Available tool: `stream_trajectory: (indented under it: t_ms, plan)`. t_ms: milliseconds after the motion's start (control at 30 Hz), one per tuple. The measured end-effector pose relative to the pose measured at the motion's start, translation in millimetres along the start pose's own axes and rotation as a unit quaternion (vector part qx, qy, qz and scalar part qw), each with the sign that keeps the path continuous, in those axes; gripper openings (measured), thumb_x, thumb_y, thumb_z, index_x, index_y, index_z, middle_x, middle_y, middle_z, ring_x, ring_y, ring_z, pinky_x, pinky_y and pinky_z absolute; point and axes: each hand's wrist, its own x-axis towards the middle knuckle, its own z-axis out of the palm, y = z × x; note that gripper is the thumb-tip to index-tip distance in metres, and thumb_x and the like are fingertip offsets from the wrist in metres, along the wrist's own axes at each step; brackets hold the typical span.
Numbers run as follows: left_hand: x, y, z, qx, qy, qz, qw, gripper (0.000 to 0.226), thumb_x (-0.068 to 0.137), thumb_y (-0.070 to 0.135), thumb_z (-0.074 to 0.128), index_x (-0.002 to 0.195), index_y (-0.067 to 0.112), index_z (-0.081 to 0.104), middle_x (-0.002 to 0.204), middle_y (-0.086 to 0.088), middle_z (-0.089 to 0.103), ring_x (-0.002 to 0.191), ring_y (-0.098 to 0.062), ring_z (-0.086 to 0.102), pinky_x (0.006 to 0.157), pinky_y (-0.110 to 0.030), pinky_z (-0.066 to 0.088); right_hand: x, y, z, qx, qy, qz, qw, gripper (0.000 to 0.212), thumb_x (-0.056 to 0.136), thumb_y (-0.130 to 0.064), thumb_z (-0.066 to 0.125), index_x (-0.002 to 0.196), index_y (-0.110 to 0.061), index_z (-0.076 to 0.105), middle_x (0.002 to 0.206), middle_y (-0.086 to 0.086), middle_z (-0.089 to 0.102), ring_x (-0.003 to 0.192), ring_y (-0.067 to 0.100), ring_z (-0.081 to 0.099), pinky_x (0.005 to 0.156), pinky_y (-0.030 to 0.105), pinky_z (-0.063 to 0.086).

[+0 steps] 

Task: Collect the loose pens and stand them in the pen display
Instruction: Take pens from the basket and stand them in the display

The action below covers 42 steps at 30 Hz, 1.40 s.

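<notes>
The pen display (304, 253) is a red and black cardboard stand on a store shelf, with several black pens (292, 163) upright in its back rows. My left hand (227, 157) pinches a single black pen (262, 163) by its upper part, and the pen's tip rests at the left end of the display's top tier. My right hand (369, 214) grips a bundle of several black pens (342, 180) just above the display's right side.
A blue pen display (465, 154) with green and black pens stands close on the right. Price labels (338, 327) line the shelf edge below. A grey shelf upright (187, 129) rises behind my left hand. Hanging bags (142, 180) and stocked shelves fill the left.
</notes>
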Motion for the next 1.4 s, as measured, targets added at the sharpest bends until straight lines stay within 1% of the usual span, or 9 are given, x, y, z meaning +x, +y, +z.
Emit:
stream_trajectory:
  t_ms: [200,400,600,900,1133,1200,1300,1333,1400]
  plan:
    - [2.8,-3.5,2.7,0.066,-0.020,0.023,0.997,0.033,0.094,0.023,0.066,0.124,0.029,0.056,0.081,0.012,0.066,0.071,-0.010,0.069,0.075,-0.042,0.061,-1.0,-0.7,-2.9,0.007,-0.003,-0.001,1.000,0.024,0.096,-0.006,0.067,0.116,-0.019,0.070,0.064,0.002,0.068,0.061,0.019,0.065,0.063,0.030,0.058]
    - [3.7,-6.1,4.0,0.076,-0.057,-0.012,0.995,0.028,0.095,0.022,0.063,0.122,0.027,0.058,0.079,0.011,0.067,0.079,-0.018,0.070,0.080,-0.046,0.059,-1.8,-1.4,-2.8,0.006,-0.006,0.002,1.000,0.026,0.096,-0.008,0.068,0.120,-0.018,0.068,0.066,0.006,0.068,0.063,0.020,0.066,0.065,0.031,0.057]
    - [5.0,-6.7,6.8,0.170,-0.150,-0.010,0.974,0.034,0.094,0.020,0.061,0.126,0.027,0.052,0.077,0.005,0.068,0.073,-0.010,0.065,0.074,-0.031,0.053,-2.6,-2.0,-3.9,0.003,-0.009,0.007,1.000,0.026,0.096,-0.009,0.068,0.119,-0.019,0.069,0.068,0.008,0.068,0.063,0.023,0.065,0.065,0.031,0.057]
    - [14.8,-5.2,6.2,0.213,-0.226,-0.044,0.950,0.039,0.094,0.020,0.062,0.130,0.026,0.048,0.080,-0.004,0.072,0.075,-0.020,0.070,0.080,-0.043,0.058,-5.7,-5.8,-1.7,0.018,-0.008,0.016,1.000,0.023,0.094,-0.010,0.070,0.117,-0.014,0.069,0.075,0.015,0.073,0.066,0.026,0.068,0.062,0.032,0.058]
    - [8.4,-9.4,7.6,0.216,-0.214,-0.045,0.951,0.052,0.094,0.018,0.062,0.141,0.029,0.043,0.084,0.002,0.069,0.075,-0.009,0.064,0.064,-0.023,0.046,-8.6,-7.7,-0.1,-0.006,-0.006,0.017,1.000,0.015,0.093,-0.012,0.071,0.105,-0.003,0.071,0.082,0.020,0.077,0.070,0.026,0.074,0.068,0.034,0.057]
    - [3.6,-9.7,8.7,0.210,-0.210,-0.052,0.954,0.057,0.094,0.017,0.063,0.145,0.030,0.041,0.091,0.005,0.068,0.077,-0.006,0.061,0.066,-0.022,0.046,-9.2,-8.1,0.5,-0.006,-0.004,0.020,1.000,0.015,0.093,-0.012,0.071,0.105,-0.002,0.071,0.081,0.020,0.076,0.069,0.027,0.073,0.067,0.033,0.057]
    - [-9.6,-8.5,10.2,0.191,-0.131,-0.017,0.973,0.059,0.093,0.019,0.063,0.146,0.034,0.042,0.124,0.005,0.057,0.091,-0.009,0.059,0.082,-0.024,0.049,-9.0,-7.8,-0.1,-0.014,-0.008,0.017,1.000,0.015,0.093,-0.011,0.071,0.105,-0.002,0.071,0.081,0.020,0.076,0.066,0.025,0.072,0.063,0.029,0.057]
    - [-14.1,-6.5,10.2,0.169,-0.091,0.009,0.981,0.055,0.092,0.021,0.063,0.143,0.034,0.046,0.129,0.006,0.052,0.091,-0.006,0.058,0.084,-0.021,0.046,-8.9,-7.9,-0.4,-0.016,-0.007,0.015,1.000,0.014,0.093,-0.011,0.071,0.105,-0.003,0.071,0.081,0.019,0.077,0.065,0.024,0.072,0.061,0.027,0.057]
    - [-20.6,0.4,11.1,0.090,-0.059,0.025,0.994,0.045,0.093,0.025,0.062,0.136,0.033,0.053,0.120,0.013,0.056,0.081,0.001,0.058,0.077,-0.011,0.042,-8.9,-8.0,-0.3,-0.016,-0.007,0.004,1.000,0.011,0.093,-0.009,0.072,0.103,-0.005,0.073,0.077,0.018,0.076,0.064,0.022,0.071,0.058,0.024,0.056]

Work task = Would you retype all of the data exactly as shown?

Response box =
Available tool: `stream_trajectory: (indented under it: t_ms, plan)`. t_ms: milliseconds after the motion's start (control at 30 Hz), one per tuple. The measured end-effector pose relative to the pose measured at the motion's start, translation in millimetres along the start pose's own axes and rotation as a unit quaternion (vector part qx, qy, qz and scalar part qw), each with the sign that keeps the path continuous, in those axes; gripper openings (measured), thumb_x, thumb_y, thumb_z, index_x, index_y, index_z, middle_x, middle_y, middle_z, ring_x, ring_y, ring_z, pinky_x, pinky_y and pinky_z absolute; point and axes: each hand's wrist, its own x-axis towards the middle knuckle, its own z-axis out of the palm, y = z × x; note that gripper is the thumb-tip to index-tip distance in metres, and thumb_x and the like are fingertip offsets from the wrist in metres, along the wrist's own axes at each step; brackets hold the typical span.
Numbers run as follows: left_hand: x, y, z, qx, qy, qz, qw, gripper (0.000 to 0.226), thumb_x (-0.068 to 0.137), thumb_y (-0.070 to 0.135), thumb_z (-0.074 to 0.128), index_x (-0.002 to 0.195), index_y (-0.067 to 0.112), index_z (-0.081 to 0.104), middle_x (-0.002 to 0.204), middle_y (-0.086 to 0.088), middle_z (-0.089 to 0.103), ring_x (-0.002 to 0.191), ring_y (-0.098 to 0.062), ring_z (-0.086 to 0.102), pinky_x (0.006 to 0.157), pinky_y (-0.110 to 0.030), pinky_z (-0.066 to 0.088); right_hand: x, y, z, qx, qy, qz, qw, gripper (0.000 to 0.212), thumb_x (-0.056 to 0.136), thumb_y (-0.130 to 0.064), thumb_z (-0.066 to 0.125), index_x (-0.002 to 0.196), index_y (-0.110 to 0.061), index_z (-0.076 to 0.105), middle_x (0.002 to 0.206), middle_y (-0.086 to 0.086), middle_z (-0.089 to 0.102), ring_x (-0.003 to 0.192), ring_y (-0.067 to 0.100), ring_z (-0.081 to 0.099), pinky_x (0.005 to 0.156), pinky_y (-0.030 to 0.105), pinky_z (-0.063 to 0.086).

[+0 steps] 

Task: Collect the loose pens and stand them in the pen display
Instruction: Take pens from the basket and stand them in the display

The action below covers 42 steps at 30 Hz, 1.40 s.

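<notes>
The pen display (304, 253) is a red and black cardboard stand on a store shelf, with several black pens (292, 163) upright in its back rows. My left hand (227, 157) pinches a single black pen (262, 163) by its upper part, and the pen's tip rests at the left end of the display's top tier. My right hand (369, 214) grips a bundle of several black pens (342, 180) just above the display's right side.
A blue pen display (465, 154) with green and black pens stands close on the right. Price labels (338, 327) line the shelf edge below. A grey shelf upright (187, 129) rises behind my left hand. Hanging bags (142, 180) and stocked shelves fill the left.
</notes>
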Motion for the next 1.4 s, as measured, targets added at the sharpest bends until straight lines stay within 1% of the usual span, or 9 are given, x, y, z meaning +x, +y, +z.
Emit:
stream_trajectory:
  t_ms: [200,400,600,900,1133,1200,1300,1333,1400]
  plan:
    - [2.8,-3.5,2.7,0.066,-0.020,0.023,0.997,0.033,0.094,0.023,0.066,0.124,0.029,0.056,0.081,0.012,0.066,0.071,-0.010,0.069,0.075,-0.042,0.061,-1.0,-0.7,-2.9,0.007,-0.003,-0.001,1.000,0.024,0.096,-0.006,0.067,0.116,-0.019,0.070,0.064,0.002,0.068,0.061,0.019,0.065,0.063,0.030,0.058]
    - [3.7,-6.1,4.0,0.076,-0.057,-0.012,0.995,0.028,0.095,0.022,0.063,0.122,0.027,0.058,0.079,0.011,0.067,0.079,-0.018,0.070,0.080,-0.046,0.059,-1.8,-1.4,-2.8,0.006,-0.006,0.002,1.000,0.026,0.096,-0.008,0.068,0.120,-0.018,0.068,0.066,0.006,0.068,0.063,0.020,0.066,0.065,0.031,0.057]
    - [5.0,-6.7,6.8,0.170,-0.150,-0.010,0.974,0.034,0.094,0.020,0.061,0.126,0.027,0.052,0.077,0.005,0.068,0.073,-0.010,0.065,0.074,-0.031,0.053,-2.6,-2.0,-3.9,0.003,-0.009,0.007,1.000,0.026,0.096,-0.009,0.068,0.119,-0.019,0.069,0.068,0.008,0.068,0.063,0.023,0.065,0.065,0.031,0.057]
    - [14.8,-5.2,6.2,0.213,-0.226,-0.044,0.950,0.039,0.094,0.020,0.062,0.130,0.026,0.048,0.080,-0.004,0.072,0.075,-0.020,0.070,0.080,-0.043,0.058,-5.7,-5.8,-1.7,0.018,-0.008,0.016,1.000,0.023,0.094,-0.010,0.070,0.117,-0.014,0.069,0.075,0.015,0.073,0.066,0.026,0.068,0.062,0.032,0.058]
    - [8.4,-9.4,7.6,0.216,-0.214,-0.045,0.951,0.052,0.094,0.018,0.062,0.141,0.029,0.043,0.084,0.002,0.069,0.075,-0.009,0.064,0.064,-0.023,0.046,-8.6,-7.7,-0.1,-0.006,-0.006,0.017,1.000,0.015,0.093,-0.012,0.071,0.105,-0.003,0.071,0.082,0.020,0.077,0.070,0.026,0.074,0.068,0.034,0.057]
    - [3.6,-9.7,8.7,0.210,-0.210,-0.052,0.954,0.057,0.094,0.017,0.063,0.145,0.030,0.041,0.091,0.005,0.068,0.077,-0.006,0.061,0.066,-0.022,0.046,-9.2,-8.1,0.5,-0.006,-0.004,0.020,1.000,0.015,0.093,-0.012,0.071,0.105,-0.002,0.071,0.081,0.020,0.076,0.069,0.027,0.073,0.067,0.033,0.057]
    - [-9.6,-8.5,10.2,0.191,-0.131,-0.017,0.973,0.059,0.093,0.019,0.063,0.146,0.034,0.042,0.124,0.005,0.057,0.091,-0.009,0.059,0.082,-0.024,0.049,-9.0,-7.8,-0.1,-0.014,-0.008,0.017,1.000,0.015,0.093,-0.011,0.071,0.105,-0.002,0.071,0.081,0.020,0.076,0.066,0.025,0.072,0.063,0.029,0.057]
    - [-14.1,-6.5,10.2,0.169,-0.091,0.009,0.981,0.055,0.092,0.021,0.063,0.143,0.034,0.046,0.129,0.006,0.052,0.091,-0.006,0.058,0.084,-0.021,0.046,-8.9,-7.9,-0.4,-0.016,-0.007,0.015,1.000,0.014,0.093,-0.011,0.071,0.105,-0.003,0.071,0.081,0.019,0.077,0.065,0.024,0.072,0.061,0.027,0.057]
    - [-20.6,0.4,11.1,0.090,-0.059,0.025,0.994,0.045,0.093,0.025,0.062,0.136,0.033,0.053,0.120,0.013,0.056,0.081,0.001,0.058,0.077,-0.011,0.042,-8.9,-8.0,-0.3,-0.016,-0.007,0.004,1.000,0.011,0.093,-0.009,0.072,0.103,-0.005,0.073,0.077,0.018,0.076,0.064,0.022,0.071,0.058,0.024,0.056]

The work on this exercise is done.